Mount Soledad cross supporters plan to appeal federal court ruling that it be removed

LA JOLLA, Calif. - The lawyers for supporters of the Mount Soledad cross in La Jolla filed a notice Wednesday that they will appeal last week's federal court ruling that supported the removal of the religious symbol.

U.S. District Judge Larry Burns ordered the cross to be removed within 90 days, but stayed the order until all possible appeals have been exhausted.

The judge said a 2011 ruling by the 9th Circuit Court of Appeals that says the 43-foot-tall memorial violates the First Amendment stands, following a decision by the U.S. Supreme Court to not intervene in the long-running case.

While the 9th Circuit justices didn't specifically order the cross to be removed, it was clear that removal was the only remedy they would accept, according to Burns -- who noted his disagreement with the appellate decision.

Lawyers for the Mt.
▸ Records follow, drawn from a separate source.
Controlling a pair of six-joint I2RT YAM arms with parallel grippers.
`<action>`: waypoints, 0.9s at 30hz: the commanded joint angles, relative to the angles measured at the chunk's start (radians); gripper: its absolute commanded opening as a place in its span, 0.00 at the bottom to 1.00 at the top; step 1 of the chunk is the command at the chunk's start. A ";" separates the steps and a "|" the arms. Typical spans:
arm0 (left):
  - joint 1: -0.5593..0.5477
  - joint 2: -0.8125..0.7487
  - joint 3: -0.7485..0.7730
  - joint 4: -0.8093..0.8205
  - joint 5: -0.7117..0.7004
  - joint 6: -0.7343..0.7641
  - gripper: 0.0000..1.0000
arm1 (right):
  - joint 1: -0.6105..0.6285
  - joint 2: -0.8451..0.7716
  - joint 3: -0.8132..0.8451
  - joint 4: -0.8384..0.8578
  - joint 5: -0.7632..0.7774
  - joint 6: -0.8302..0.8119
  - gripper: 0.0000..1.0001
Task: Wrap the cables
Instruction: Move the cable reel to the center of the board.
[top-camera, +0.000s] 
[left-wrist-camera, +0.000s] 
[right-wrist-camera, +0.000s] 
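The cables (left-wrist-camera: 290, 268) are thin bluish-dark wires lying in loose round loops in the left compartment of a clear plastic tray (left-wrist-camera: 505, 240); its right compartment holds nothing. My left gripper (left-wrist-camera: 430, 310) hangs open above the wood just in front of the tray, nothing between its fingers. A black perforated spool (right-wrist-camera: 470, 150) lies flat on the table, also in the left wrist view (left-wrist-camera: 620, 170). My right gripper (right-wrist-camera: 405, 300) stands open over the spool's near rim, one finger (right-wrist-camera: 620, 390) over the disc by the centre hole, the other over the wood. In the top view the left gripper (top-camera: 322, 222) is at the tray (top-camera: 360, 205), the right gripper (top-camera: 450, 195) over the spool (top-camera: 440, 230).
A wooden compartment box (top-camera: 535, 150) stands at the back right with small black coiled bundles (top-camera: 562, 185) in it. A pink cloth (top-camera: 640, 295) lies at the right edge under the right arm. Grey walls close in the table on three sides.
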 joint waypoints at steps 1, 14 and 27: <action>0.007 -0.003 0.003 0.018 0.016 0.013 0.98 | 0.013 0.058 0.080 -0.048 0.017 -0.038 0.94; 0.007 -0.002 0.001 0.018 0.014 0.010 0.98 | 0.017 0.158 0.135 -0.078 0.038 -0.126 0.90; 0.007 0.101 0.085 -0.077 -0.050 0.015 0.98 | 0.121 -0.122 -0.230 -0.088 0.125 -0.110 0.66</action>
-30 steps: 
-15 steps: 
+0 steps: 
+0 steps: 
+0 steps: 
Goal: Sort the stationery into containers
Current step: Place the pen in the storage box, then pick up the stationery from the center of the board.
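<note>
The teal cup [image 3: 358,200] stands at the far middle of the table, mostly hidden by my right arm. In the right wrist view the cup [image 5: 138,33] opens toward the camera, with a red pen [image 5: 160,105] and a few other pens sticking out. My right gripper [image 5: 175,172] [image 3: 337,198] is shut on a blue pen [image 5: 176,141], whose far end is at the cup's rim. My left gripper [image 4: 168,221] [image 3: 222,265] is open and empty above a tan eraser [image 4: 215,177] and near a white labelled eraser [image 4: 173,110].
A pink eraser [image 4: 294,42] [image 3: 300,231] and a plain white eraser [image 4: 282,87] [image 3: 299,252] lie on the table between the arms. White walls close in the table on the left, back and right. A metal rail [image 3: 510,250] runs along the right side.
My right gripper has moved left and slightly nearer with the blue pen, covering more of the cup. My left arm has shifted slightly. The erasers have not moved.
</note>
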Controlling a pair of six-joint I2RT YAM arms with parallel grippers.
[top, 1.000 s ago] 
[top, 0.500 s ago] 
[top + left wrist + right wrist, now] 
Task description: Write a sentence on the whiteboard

Soledad Memorial Association said the appeal is the first step toward trying again to take the case to the Supreme Court.

"If we fail to preserve this veterans memorial and the ACLU is successful in tearing down the oldest Korean War veterans memorial in the United States, then so, too, will be the fate of other veterans memorials like it, including the Canadian Cross of Sacrifice and the Argonne Cross in Arlington Cemetery," said Hiram Sasser, director of litigation for the Texas-based Liberty Institute, which raises funds to pay for the legal action.

Memorial Association President and CEO Bruce Bailey said it appears the U.S. Supreme Court "left the door" open to reconsidering its decision not to hear the case.

The cross has stood on the hills above La Jolla since 1954 but has been subjected to legal challenges for the past 24 years.

In 2006, the federal government, through an act of Congress, obtained the title to the cross and its surrounding property by eminent domain, and declared the cross to be a national war memorial.